As gasoline tends to evaporate more easily during the summer months, the Environmental Protection Agency mandates a lower vapor pressure for summer blend gasoline. Consequently, it is common for summer blend gasoline to be priced 5 to 10 cents higher per gallon compared to other times of the year.

A Global Record

Despite the recent achievement of reaching a global record in domestic oil production at nearly 13.5 million barrels per day, the Biden administration is facing criticism from the petroleum industry regarding its 2024-29 National Outer Continental Shelf Oil and Gas Leasing Program. Industry officials argue that this program places excessive restrictions on exploration in the Gulf of Mexico.

In a statement released on February 12th, the American Petroleum Institute expressed concerns about the administration's approach, stating, "Demand for affordable, reliable energy is continually rising, yet this administration has utilized every available means to limit access to abundant energy resources in federal waters. By issuing a five-year program with the fewest lease retail sales in history, the administration is constraining access in a region that produces some of the world's least carbon-intensive barrels.

This places American consumers at a greater risk of relying on foreign sources for our future energy needs."

Emphasizing the long-term implications, API highlighted their intention to challenge this program, stating, "Today, we are taking action to contest this myopic program, ensuring that future generations of Americans can continue to benefit from our energy advantage for decades to come."

Restrict Oil Production

API further argued that the administration's efforts to restrict oil production in the Gulf would undermine climate change mitigation efforts. According to API, the Gulf region produces oil with low carbon intensity, and reducing production there could lead to the substitution of higher-carbon oil from other parts of the world.
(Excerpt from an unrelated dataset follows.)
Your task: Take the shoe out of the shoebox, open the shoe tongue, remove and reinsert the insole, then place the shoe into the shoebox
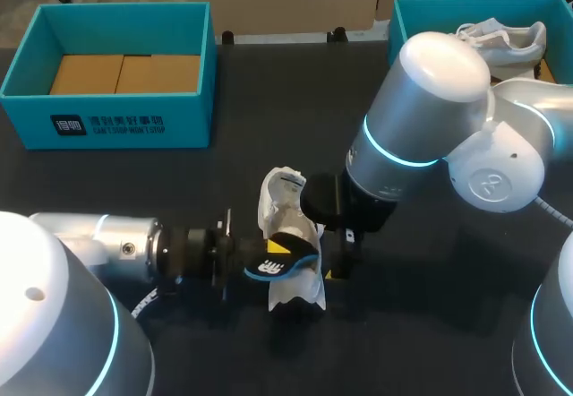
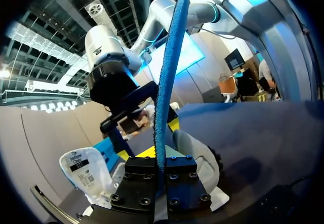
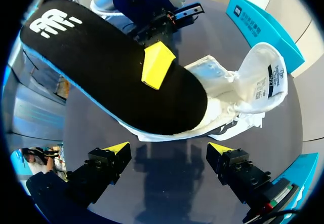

In summary, the petroleum industry is expressing concerns about the Biden administration's National Outer Continental Shelf Oil and Gas Leasing Program, arguing that it restricts exploration in the Gulf of Mexico and undermines efforts to achieve climate change goals. They are calling for a more comprehensive approach that takes into consideration the long-term benefits and the potential risks associated with relying on foreign sources for energy needs.

In Conclusion

The recent surge in diesel prices to $4.109 per gallon is a concerning biggest trends or key trend for both consumers and industries that rely heavily on diesel fuel. While there are various factors contributing to this increase, including rising demand and supply chain disruptions, it is important for individuals and businesses to closely monitor and manage their fuel usage.

As we navigate this challenging time, it is crucial for industry leaders and policymakers to work together to find solutions that can stabilize prices and ensure a sustainable future for the diesel key market.

If you want to stay updated with a wide range of trends, actionable insights, and innovative solutions in the trucking, freight, and logistics industry, stay connected to us.